→ PROBLEM TO WORK ON
Exactly reproduce the lines from the line containing "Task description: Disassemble" to the end of the data below, inclusive, and nothing else.

→ DATA BLOCK
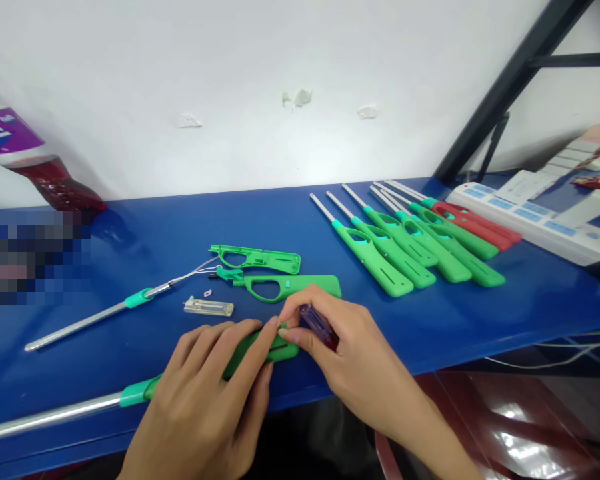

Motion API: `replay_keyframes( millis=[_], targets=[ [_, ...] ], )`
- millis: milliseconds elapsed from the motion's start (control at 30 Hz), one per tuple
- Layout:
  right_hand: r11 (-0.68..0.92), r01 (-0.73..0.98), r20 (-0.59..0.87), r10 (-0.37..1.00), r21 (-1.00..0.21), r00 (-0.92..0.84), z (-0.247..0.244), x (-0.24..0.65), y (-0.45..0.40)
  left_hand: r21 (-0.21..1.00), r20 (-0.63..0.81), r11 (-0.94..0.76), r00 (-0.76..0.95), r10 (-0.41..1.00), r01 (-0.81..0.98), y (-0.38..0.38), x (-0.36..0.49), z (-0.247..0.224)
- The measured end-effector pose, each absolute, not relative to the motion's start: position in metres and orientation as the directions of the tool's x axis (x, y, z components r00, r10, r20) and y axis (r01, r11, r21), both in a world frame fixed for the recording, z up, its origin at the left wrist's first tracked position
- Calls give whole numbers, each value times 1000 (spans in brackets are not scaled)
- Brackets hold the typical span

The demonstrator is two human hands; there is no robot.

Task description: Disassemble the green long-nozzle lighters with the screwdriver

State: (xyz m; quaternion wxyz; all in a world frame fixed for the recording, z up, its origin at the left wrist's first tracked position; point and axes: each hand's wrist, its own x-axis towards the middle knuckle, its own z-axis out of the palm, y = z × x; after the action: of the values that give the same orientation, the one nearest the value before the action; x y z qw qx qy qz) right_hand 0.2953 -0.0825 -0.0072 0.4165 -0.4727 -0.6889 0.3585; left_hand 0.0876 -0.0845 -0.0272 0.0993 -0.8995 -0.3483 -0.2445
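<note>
Pressure from the left hand [205,393], wrapped over a green lighter [287,353] near the blue table's [260,220] front edge, seemingly steadies it for the right hand [355,347], closed around a purple-handled tool [317,321]; casing pieces [307,285] lie just beyond, whole lighters [373,260] rightward.

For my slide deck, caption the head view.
Left hand holds a green lighter; right hand grips a purple-handled tool, an open casing lying beyond.

The one view, head-worn, looks forward and down from close above the left grip [203,390] and the right grip [355,347], facing over the bench [195,223] to the wall [240,53] beyond both, with floor [520,427] showing low to the right grip's right.
</note>
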Motion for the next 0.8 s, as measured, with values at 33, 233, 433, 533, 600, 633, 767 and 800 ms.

→ RESULT
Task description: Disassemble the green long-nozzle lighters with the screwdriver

State: (xyz m; quaternion wxyz; all in a world frame fixed for the recording, z up, its origin at the left wrist's first tracked position; point and axes: each hand's wrist, its own x-axis towards the middle knuckle, its own z-axis out of the palm, y = z × x; after the action: of the values that give the same orientation, the one nearest the value before the action; x y z qw qx qy qz) right_hand 0.2953 -0.0825 -0.0072 0.4165 -0.4727 -0.6889 0.3585; left_hand 0.0876 -0.0845 -0.0272 0.0993 -0.8995 -0.3483 -0.2445
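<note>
Pressure from the left hand [205,393], wrapped over a green lighter [287,353] near the blue table's [260,220] front edge, seemingly steadies it for the right hand [355,347], closed around a purple-handled tool [317,321]; casing pieces [307,285] lie just beyond, whole lighters [373,260] rightward.

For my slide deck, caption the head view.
Left hand holds a green lighter; right hand grips a purple-handled tool, an open casing lying beyond.

The one view, head-worn, looks forward and down from close above the left grip [203,390] and the right grip [355,347], facing over the bench [195,223] to the wall [240,53] beyond both, with floor [520,427] showing low to the right grip's right.
</note>
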Motion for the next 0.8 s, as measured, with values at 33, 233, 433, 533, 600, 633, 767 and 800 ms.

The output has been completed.